Walter also created a "Chicken-Hawk-In-Chief" design mocking George W. Bush which he put on t-shirts, sweatshirts, and a full costume. In May 2004, a Williamstown, Vermont middle school student gained national attention when he wore the t-shirt and was required to cover parts of the design depicting Bush drinking and snorting cocaine. On August 30, 2006, the U.S. Second Circuit Court of Appeals ruled the school was wrong to censor the shirt, and on June 29, 2007, the US Supreme Court rejected an appeal, allowing that ruling to stand.

== Reopen 9/11 campaign ==
Walter began a series of advertisements about the September 11, 2001 attacks in October 2004, which included full-page ads in the New York Times and Wall Street Journal, and 30 second cable television spots on CNN, Fox News, and ESPN. They implied that no plane flew into The Pentagon, and that 7 World Trade Center was brought down by internal explosives. They called for a new investigation into what happened on September 11, and referred viewers to the website reopen911.org. In conjunction with the campaign, Walter sponsored an October 2004 Zogby poll, which found that 66% of New York City residents wanted a fuller investigation of the events of September 11.

Walter's theory is that the hijacked planes were replaced by remote controlled drones that were crashed into the World Trade Center and Pentagon, while the buildings were brought down by preset explosives, to create a pretext for the war in Afghanistan and 2003 invasion of Iraq. At the web site, Walter offered a US$10,000 reward for a mathematical proof of how the World Trade Center buildings collapsed from the fire and impact, the way the 9/11 Commission said. By 2005, the reward had grown to $1,000,000 for proof that explosives were not used in the collapse of the World Trade Center.

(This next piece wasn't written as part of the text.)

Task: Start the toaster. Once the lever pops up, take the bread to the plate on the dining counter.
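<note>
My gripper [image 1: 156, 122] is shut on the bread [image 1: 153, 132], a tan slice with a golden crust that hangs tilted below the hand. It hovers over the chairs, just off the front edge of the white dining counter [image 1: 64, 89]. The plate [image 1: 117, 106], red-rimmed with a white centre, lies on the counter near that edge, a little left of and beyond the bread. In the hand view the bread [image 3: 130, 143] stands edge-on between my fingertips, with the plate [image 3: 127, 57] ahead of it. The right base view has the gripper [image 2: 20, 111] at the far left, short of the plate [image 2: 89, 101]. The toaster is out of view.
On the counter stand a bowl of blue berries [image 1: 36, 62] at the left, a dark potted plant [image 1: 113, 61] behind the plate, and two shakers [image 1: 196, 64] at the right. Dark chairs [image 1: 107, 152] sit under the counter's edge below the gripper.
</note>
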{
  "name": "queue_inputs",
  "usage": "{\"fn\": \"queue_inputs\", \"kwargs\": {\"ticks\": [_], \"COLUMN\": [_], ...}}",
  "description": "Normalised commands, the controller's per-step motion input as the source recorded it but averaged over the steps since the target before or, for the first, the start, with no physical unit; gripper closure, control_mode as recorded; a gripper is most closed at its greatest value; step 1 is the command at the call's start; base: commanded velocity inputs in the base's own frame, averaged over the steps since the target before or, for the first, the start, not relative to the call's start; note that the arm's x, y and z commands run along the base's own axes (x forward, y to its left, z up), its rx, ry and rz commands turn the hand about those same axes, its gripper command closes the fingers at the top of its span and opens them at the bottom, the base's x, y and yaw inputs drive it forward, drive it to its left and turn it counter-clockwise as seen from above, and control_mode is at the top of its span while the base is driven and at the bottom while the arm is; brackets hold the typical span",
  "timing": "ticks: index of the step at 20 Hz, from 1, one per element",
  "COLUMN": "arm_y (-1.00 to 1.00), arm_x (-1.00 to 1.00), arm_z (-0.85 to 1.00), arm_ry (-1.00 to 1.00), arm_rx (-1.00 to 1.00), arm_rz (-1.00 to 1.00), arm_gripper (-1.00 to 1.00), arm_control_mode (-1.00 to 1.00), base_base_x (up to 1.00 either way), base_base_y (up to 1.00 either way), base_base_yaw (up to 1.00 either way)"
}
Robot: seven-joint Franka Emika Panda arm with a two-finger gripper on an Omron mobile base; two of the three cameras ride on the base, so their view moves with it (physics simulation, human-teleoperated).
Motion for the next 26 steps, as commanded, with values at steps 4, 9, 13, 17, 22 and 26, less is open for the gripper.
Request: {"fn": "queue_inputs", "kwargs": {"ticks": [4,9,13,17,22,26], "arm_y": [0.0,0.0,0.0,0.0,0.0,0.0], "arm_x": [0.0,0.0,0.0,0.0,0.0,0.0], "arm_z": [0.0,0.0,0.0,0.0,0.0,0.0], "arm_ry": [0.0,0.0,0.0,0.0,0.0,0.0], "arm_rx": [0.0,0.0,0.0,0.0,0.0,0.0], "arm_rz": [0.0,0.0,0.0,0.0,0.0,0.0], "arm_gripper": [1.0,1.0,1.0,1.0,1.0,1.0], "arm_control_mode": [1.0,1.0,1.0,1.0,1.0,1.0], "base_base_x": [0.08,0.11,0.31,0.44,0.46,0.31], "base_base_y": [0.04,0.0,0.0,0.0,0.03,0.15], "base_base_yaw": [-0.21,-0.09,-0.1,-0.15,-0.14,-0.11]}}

On November 10, and November 11, 2004, Walter appeared on CNN's Anderson Cooper 360°, where he debated journalist Gerald Posner about the claims made by the campaign. On May 9, 2005, Walter was featured on the "Conspiracy Theories" episode of Showtime cable television program Penn & Teller: Bullshit!,

As of December 2004, Walter estimated the total cost of the campaign at more than $3 million; by December 2005 it rose to $5.5 million.

In May 2005, Walter financed European tours of speaking engagements for William Rodriguez
and his lawyer in the Rodriguez v. Bush lawsuit, Philip Berg. Rodriguez claims that he saved hundreds of people in the World Trade Center who were trapped behind locked fire escape doors.

In 2006, Walter traveled to Malaysia with Rodriguez, appearing at a conference with Michael Collins Piper. Rodriguez and Walter also traveled to Venezuela.

=== Confronting the Evidence ===
Walter produced a video documentary called Confronting the Evidence in 2005 and distributed over 300,000 free copies on DVD, including one to every household in Tony Blair's Sedgefield constituency. Confronting the Evidence was broadcast on Italian Rai Tre television on September 24, 2006, at 9:00 p.m., during the Report program.